Neuromarketing: The Key to Understanding Subconscious Consumer Behavior

How do you best understand why consumers choose your brand versus a competitor’s (or vice versa)? Research tools such as focus groups, interviews, and surveys provide unique and helpful insights. Yet each have limitations that prevent us from obtaining a comprehensive understanding of the behaviors, needs, and preferences that influence the consumer decision-making process.

Neuromarketing is often defined as the future of marketing because it works to understand the subconscious behaviors of consumers. It’s becoming more and more apparent that this plays a key role in our ability to understand and discover underlying consumer needs, wants, motivations, and preferences.

In this article, we’ll answer the burning questions behind neuromarketing, such as:

What exactly is neuromarketing?

What tools and techniques are used for neuromarketing?

Why is neuromarketing so important?

Is it a trendy buzzword, or is neuromarketing changing the future of marketing?

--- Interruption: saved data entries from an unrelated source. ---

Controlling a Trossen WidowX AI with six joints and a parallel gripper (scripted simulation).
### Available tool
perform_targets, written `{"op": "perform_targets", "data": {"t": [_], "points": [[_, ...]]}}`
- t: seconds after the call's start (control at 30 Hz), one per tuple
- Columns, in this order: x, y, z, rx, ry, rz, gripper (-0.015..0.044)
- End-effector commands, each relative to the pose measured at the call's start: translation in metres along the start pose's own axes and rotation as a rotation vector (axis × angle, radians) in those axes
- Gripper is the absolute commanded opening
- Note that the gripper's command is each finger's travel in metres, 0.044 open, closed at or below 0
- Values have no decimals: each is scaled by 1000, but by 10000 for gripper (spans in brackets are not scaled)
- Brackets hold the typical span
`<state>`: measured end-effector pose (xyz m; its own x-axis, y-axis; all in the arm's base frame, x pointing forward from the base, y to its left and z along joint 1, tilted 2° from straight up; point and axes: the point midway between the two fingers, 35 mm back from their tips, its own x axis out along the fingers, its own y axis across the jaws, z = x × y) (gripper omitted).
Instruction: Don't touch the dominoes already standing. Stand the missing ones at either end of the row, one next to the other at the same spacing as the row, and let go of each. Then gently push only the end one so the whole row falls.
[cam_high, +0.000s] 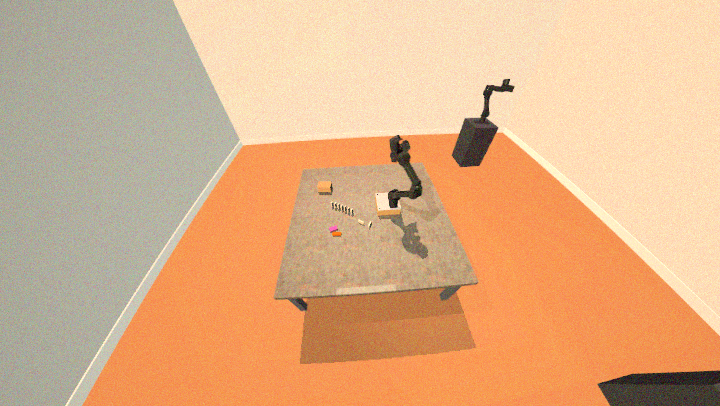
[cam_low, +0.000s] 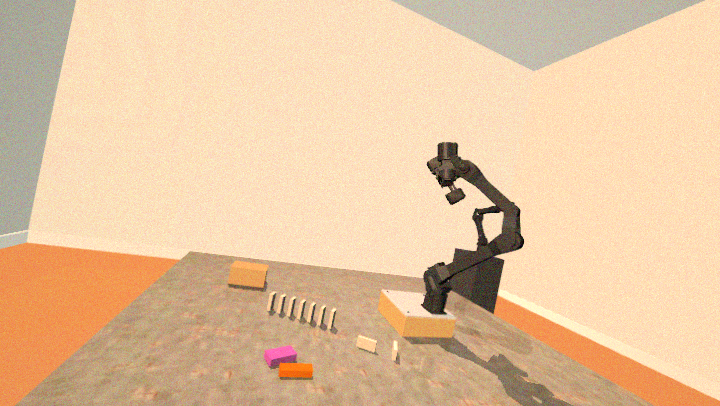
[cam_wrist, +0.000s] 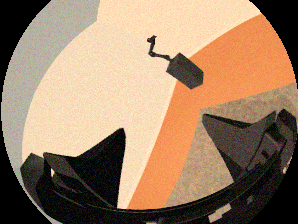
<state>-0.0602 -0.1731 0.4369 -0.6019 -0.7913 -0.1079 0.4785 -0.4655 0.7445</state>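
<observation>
Arm raised well above the tabletop (cam_low: 151, 342), jaws released and holding nothing (wrist view shows both fingers spread wide, only wall and floor between them). Gripper (cam_low: 453, 194) high over the arm's tan base block (cam_low: 418, 327). Row of standing dominoes (cam_low: 301, 308) mid-tabletop. Two loose dominoes near the row's right end: one lying flat (cam_low: 366, 343), one upright (cam_low: 394, 350). Pink block (cam_low: 280, 355) and orange block (cam_low: 295, 370) sit closer to the exterior camera.
</observation>
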Motion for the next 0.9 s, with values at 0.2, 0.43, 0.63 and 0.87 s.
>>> {"op": "perform_targets", "data": {"t": [0.2, 0.43, 0.63, 0.87], "points": [[-1, 26, -64, -149, 209, 93, 440], [-38, 49, -179, -413, 564, 256, 440], [-98, 42, -266, -646, 853, 386, 440], [-187, 0, -340, -941, 1163, 518, 440]]}}
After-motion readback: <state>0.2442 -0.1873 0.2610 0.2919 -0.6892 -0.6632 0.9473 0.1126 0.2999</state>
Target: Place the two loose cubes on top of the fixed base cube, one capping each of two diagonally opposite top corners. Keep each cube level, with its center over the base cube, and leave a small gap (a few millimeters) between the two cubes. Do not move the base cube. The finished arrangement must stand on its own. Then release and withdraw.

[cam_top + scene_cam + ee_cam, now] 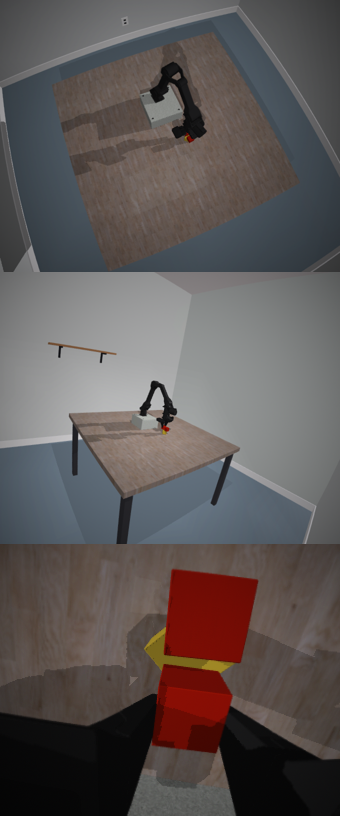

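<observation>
A yellow base cube (186, 138) (164, 432) (187, 663) sits on the table, its corners turned relative to the red cubes. One red cube (190, 138) (167, 429) (210, 616) rests on its far part in the wrist view. My gripper (163, 426) (187, 706) is shut on the other red cube (190, 719), with one finger on each side. The held cube is over the near part of the base. A narrow yellow strip shows between the red cubes in the wrist view. Whether the held cube touches the base is hidden.
The arm stands on a pale mounting box (163, 110) (147, 423), which is close to the cubes. The wooden table (170, 184) (158, 456) extends beyond them. A wall shelf (82, 348) is far behind.
</observation>
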`<state>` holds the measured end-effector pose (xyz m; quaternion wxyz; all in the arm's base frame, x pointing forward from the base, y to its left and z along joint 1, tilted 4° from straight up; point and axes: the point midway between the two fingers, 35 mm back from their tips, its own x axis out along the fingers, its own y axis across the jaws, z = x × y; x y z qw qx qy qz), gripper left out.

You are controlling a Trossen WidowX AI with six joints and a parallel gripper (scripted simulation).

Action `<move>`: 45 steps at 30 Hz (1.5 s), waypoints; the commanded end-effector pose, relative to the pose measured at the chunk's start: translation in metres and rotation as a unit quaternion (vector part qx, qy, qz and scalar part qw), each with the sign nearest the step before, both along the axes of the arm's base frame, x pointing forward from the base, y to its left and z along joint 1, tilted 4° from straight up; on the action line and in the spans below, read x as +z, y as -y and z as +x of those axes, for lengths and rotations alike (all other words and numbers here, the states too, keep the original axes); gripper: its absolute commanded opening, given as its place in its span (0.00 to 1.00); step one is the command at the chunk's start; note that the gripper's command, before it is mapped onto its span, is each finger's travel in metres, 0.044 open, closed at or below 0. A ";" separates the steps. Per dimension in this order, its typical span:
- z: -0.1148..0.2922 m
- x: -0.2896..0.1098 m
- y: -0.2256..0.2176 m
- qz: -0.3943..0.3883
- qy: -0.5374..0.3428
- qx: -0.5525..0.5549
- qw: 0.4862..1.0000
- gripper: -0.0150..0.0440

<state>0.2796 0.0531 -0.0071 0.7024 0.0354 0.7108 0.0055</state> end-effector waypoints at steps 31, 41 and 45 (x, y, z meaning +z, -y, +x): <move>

Neuromarketing Defined + Its Impact on Marketing

What exactly is neuromarketing?

By applying the combination of neuroscience and cognitive science to traditional marketing, we are able to augment our marketing endeavors for better results and greater success. This involves studying the subconscious responses and behaviors of the human brain and body when encountering marketing, branding, advertising, packaging, etc.

The study of subconscious behavior reveals information that can’t be derived from traditional forms of consumer and market research. For example, monitoring neurological responses can help us understand ad effectiveness and product desirability as well as give insights into attitudes towards price or emotions triggered by promotions.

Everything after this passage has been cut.